_THE TASK_. Copy out each line of the material in which the word "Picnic" can be found.

_DATASET EXCERPTS_.

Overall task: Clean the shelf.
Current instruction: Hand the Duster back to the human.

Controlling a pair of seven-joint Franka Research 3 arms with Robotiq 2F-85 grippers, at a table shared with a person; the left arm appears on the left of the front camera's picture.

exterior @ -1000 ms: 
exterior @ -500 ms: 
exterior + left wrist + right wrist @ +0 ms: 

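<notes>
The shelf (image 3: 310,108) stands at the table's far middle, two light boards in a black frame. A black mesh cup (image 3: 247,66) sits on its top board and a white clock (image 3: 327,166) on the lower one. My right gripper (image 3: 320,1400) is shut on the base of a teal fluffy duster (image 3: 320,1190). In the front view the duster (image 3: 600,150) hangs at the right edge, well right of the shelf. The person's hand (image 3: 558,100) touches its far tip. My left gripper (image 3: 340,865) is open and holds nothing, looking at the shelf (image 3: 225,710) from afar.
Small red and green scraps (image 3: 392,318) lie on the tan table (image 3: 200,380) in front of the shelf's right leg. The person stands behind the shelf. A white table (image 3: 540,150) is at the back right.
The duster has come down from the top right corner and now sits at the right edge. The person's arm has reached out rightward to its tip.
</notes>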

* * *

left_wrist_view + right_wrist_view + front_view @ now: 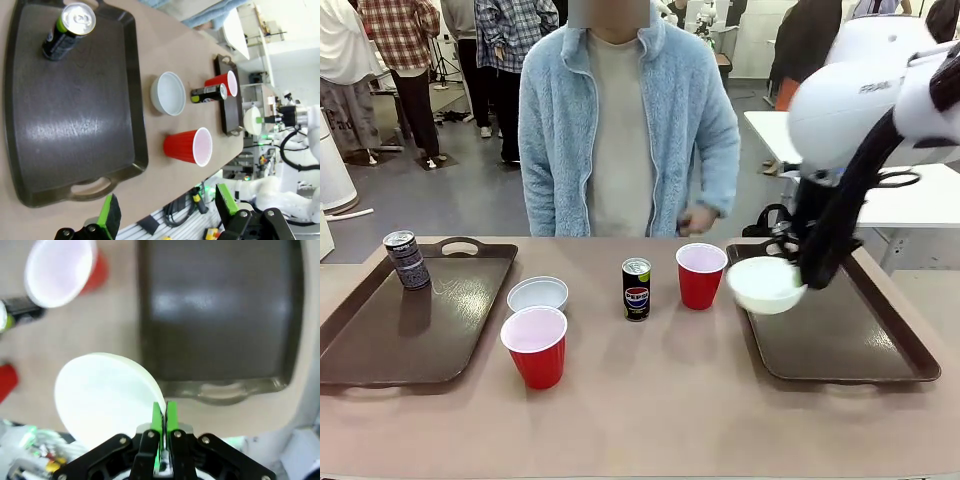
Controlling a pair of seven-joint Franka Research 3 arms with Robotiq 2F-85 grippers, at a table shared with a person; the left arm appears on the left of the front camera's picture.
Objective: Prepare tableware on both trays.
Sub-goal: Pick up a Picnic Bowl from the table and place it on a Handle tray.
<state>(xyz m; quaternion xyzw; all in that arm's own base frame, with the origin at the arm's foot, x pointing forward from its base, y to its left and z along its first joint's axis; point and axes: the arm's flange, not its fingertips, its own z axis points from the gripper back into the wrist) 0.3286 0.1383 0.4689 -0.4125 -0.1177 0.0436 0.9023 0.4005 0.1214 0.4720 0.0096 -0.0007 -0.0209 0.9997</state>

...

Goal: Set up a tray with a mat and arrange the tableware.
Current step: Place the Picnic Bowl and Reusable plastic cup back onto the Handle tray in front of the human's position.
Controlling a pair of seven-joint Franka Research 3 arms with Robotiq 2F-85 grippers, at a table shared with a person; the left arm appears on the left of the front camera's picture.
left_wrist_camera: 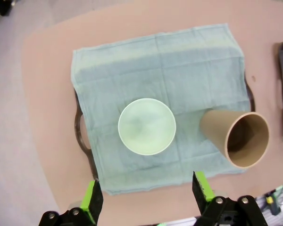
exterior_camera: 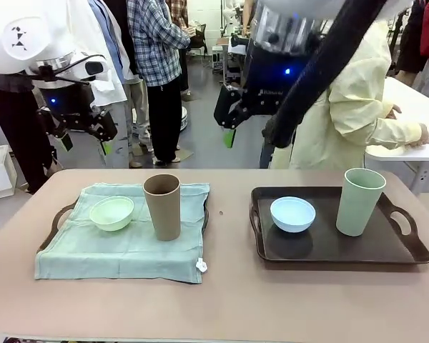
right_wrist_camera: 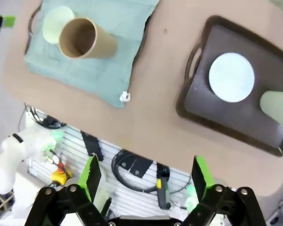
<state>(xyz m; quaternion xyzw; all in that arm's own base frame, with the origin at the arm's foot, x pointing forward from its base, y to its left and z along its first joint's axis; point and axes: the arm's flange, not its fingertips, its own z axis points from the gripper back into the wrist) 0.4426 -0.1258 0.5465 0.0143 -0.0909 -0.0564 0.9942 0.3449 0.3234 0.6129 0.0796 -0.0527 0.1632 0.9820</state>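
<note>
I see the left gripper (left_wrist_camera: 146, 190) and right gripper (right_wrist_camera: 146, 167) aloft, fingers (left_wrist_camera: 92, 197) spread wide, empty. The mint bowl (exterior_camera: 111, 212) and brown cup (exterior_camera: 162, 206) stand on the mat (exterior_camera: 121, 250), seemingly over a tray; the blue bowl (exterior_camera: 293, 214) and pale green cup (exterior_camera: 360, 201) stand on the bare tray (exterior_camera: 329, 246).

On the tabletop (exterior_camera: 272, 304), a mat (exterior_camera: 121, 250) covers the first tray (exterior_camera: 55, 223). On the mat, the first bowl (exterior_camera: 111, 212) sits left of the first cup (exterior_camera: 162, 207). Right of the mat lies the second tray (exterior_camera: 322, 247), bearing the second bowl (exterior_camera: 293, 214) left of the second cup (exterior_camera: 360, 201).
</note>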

_FINISHED TASK_.
Sub-goal: Pick up a Picnic Bowl from the table and place it on a Handle tray.
Current step: Place the Picnic Bowl and Reusable plastic cup back onto the Handle tray in front of the human's position.

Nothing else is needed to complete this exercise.